Would you transcribe the whole listing exactly, minus its pictures?

Information shown:
————
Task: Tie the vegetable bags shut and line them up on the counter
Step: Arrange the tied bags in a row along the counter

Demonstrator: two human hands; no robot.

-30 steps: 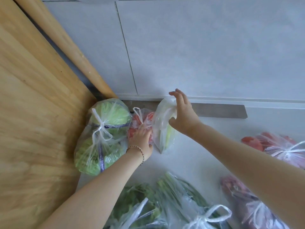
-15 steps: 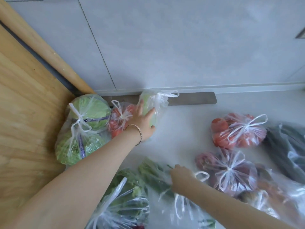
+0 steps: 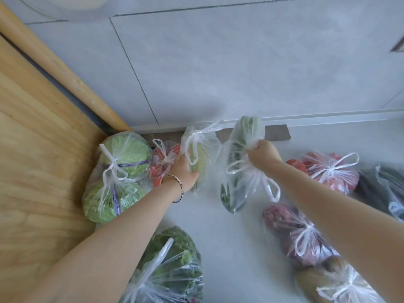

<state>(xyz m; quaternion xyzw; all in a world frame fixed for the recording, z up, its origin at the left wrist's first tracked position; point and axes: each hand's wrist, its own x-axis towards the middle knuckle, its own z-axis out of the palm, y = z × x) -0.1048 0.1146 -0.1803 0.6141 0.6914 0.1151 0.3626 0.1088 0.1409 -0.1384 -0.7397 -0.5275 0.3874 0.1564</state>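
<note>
Against the back wall stand a tied cabbage bag [image 3: 119,171], a small tied tomato bag [image 3: 162,158] and a tied bag with a pale green vegetable [image 3: 200,149]. My left hand [image 3: 184,173] lies flat against the pale green bag, fingers spread, holding it upright. My right hand [image 3: 261,154] is closed on the neck of a clear bag of dark leafy greens [image 3: 239,171], which hangs above the counter just right of the pale green bag.
A wooden board [image 3: 37,162] borders the row on the left. Tied bags lie loose on the grey counter [image 3: 229,241]: leafy greens [image 3: 175,267] near me, tomatoes [image 3: 328,171] at right, purple vegetables [image 3: 299,232], a brownish bag [image 3: 328,283], and a dark bag [image 3: 384,189] at the far right.
My right hand has picked up the dark leafy greens bag from the near counter and carried it up toward the row. My left hand stays on the pale green bag.
</note>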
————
Task result:
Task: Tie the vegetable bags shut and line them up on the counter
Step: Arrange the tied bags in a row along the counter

Demonstrator: two human hands; no robot.

-30 steps: 
-15 steps: 
+0 steps: 

<state>(xyz m; quaternion xyzw; all in a world frame fixed for the recording, z up, its origin at the left wrist's first tracked position; point and axes: each hand's wrist, its own x-axis towards the middle knuckle, its own z-axis out of the palm, y = z × x) -0.1048 0.1146 -0.1803 0.6141 0.6914 0.1151 0.3626 0.1088 0.1409 -0.1384 -0.7397 -0.5275 0.3874 0.1564</state>
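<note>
Against the back wall stand a tied cabbage bag [image 3: 119,171], a small tied tomato bag [image 3: 162,158] and a tied bag with a pale green vegetable [image 3: 200,149]. My left hand [image 3: 184,173] lies flat against the pale green bag, fingers spread, holding it upright. My right hand [image 3: 261,154] is closed on the neck of a clear bag of dark leafy greens [image 3: 239,171], which hangs above the counter just right of the pale green bag.
A wooden board [image 3: 37,162] borders the row on the left. Tied bags lie loose on the grey counter [image 3: 229,241]: leafy greens [image 3: 175,267] near me, tomatoes [image 3: 328,171] at right, purple vegetables [image 3: 299,232], a brownish bag [image 3: 328,283], and a dark bag [image 3: 384,189] at the far right.
My right hand has picked up the dark leafy greens bag from the near counter and carried it up toward the row. My left hand stays on the pale green bag.
</note>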

With this, the exercise is done.